Challenge 4 - FedFundsRate Dataset

challenge_4

fed_rates

Megan Galarneau

More data wrangling: pivoting

Author

Megan Galarneau

Published

March 22, 2023

Code

library(tidyverse)
library(dplyr)
library(lubridate)
knitr::opts_chunk$set(echo = TRUE, warning=FALSE, message=FALSE)

Challenge Overview

Today’s challenge is to:

Read in a data set, and describe the data set using both words and any supporting information (e.g., tables, etc)
Tidy data (as needed, including sanity checks)
Identify variables that need to be mutated
Mutate variables and sanity check all mutations

Read in data

Code

#simply read in the data (untouched)
library(readr)
raw_FedFundsRate <- read_csv("_data/FedFundsRate.csv")
raw_FedFundsRate

Briefly describe the data

This data set is reporting on federal fund rates as it relates to the real GDP (percent change), unemployment rate, and inflation rate from July 1954 to March 2017. According to Investopedia, the federal funds rate is “an interest rate set by the Federal Reserve to indirectly manage interest rates, inflation, and unemployment”. In this data set, we examine four types: target, upper target, lower target, and effective rate.

Code

#summary of data set statistics
print(summarytools::dfSummary(raw_FedFundsRate,
                        varnumbers = FALSE,
                        plain.ascii  = FALSE, 
                        style        = "grid", 
                        graph.magnif = 0.70, 
                        valid.col    = FALSE),
      method = 'render',
      table.classes = 'table-condensed')

Data Frame Summary

raw_FedFundsRate

Dimensions: 904 x 10
Duplicates: 0

Year [numeric]

Mean (sd) : 1986.7 (17.2)
min ≤ med ≤ max:
1954 ≤ 1987.5 ≤ 2017
IQR (CV) : 28 (0)

64 distinct values

0 (0.0%)

Month [numeric]

Mean (sd) : 6.6 (3.5)
min ≤ med ≤ max:
1 ≤ 7 ≤ 12
IQR (CV) : 6 (0.5)

12 distinct values

0 (0.0%)

Day [numeric]

Mean (sd) : 3.6 (6.8)
min ≤ med ≤ max:
1 ≤ 1 ≤ 31
IQR (CV) : 0 (1.9)

29 distinct values

0 (0.0%)

Federal Funds Target Rate [numeric]

Mean (sd) : 5.7 (2.6)
min ≤ med ≤ max:
1 ≤ 5.5 ≤ 11.5
IQR (CV) : 4 (0.5)

63 distinct values

442 (48.9%)

Federal Funds Upper Target [numeric]

Mean (sd) : 0.3 (0.1)
min ≤ med ≤ max:
0.2 ≤ 0.2 ≤ 1
IQR (CV) : 0 (0.5)

4 distinct values

801 (88.6%)

Federal Funds Lower Target [numeric]

Mean (sd) : 0.1 (0.1)
min ≤ med ≤ max:
0 ≤ 0 ≤ 0.8
IQR (CV) : 0 (2.4)

4 distinct values

801 (88.6%)

Effective Federal Funds Rate [numeric]

Mean (sd) : 4.9 (3.6)
min ≤ med ≤ max:
0.1 ≤ 4.7 ≤ 19.1
IQR (CV) : 4.2 (0.7)

466 distinct values

152 (16.8%)

Real GDP (Percent Change) [numeric]

Mean (sd) : 3.1 (3.6)
min ≤ med ≤ max:
-10 ≤ 3.1 ≤ 16.5
IQR (CV) : 3.5 (1.1)

113 distinct values

654 (72.3%)

Unemployment Rate [numeric]

Mean (sd) : 6 (1.6)
min ≤ med ≤ max:
3.4 ≤ 5.7 ≤ 10.8
IQR (CV) : 2.1 (0.3)

71 distinct values

152 (16.8%)

Inflation Rate [numeric]

Mean (sd) : 3.7 (2.6)
min ≤ med ≤ max:
0.6 ≤ 2.8 ≤ 13.6
IQR (CV) : 2.7 (0.7)

106 distinct values

194 (21.5%)

Generated by summarytools 1.0.1 (R version 4.2.2)
2023-03-22

Tidy Data

Noticeably, there are many missing values across the federal fund rates and macroeconomic columns.

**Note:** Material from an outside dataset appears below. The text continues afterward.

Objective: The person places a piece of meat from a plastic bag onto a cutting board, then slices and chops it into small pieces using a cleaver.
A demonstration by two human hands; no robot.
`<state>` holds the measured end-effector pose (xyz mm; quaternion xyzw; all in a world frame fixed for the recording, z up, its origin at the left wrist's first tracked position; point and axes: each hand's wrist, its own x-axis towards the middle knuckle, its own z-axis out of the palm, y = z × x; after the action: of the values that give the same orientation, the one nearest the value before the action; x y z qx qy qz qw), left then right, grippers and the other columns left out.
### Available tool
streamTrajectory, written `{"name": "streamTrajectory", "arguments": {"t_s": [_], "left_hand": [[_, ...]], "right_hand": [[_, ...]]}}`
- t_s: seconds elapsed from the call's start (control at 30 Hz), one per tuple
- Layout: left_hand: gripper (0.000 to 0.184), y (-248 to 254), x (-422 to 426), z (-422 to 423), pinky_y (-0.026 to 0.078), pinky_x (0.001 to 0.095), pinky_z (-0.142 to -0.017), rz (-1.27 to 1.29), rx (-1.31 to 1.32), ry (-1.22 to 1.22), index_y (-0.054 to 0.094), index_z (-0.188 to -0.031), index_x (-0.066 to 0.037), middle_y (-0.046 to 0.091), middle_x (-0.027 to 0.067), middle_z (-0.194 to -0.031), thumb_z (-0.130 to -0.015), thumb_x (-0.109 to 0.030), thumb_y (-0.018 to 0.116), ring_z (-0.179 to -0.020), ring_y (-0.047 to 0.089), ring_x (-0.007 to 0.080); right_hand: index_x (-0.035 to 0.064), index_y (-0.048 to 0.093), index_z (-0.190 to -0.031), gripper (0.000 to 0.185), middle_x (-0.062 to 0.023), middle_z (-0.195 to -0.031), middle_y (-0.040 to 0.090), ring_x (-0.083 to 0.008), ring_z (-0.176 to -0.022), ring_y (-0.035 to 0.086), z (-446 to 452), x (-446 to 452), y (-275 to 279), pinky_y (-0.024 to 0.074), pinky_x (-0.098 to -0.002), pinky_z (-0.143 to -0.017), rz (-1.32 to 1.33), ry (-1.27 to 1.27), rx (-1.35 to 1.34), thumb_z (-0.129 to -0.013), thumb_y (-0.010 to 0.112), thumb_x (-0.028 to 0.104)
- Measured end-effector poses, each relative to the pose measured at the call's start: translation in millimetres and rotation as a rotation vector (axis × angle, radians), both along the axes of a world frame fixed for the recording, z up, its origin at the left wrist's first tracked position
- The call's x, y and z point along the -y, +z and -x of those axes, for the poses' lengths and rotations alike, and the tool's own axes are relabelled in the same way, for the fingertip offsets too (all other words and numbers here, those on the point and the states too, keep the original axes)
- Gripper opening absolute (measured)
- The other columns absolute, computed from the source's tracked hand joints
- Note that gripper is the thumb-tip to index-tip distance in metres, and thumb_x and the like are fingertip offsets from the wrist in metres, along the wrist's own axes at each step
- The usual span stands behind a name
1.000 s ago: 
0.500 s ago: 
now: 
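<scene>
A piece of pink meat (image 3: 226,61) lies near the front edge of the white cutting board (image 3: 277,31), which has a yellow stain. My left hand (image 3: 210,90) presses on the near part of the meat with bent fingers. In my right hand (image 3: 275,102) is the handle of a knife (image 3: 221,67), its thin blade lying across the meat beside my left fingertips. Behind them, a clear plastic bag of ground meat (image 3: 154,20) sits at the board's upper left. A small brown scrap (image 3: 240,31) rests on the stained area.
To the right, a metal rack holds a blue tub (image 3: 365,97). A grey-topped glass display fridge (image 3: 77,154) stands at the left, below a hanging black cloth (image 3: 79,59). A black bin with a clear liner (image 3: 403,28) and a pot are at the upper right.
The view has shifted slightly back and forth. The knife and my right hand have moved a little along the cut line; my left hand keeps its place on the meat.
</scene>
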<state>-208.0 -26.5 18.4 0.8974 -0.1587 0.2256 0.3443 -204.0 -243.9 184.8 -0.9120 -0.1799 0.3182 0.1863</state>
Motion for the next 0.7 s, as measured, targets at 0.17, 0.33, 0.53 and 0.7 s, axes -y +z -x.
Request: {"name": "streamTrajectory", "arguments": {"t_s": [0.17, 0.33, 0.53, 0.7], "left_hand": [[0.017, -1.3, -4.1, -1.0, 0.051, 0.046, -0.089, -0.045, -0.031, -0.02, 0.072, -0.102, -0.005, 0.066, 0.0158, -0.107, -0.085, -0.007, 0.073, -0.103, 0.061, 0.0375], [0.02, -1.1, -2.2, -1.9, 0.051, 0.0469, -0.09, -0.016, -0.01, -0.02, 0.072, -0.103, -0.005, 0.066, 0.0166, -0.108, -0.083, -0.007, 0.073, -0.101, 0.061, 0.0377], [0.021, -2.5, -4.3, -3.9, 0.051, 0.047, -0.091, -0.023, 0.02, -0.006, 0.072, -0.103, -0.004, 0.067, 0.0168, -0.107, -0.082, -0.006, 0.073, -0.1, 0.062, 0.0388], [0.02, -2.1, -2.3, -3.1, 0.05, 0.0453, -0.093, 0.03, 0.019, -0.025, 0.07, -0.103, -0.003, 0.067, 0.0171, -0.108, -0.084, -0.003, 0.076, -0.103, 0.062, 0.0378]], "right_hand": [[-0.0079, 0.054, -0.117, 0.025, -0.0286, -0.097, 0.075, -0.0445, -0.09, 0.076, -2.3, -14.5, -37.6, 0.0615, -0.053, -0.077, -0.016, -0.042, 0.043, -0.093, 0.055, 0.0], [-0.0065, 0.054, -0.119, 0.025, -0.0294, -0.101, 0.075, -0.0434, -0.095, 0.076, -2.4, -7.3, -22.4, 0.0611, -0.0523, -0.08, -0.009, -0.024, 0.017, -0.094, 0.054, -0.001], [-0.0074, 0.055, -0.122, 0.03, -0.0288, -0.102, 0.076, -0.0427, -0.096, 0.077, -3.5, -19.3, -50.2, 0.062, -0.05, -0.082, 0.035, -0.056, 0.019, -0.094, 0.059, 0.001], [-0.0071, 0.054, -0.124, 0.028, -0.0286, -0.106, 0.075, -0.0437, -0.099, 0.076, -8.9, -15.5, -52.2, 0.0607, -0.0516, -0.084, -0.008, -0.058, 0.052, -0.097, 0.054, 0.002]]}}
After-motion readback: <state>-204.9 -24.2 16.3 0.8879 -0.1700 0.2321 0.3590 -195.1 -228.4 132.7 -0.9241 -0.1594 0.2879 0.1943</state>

Perhaps this data was collected on a specific cadence.

To make this data set more comprehensive, I pivoted longer to have a column for federal fund types and macroeconomic conditions along with the respective values. I also programmed the tables to only show me rows with values so the reader is not sifting through missing data. For example: on July 1st, 1954, the effective federal funds rate was 0.8000, the real GDP was 4.6 and the unemployment rate was 5.8.

As a note, if I were to visualize this data as a ggplot, I would condense the federal fund rate and macroeconomic conditions as two columns, type and value. This way I could see all seven rates over time.

Code

#pivot longer of the federal fund rate columns, removed NA values
tidy_FedFundsRate <-pivot_longer(raw_FedFundsRate, col = c("Federal Funds Target Rate", "Federal Funds Upper Target", "Federal Funds Lower Target", "Effective Federal Funds Rate"),
                 names_to="Federal Fund Type",
                 values_to = "Federal Fund Rate",
                 values_drop_na = TRUE)

Code

#pivot longer of the federal fund rate columns, removed NA values. For this section, I'd rather not have pivoted longer as it creates duplicate federal fund rate rows, but I didn't want all the NA values regardless.
tidy_FedFundsRate <-pivot_longer(tidy_FedFundsRate, col = c("Real GDP (Percent Change)", "Unemployment Rate", "Inflation Rate"),
                 names_to="Macroeconomic Condition",
                 values_to = "Macroeconomic Rate",
                 values_drop_na = TRUE)

tidy_FedFundsRate

Identify & mutate variables

There are three variables that require mutation: year, month, and day. These variables can be mutated into one easily readable “date” column. Upon creating this new column, I removed the old variables and moved it to first position.

This data set of federal fund rates related to macroeconomic conditions from 1954-2017 is now compiled into a comprehensive table for analysis.

Code

tidy_FedFundsRate<-tidy_FedFundsRate%>%
  mutate(date = str_c(Year, Month, Day, sep="-"),
         date = ymd(date)) %>%
  select(-c(Year, Month, Day)) %>%
  relocate(date)

tidy_FedFundsRate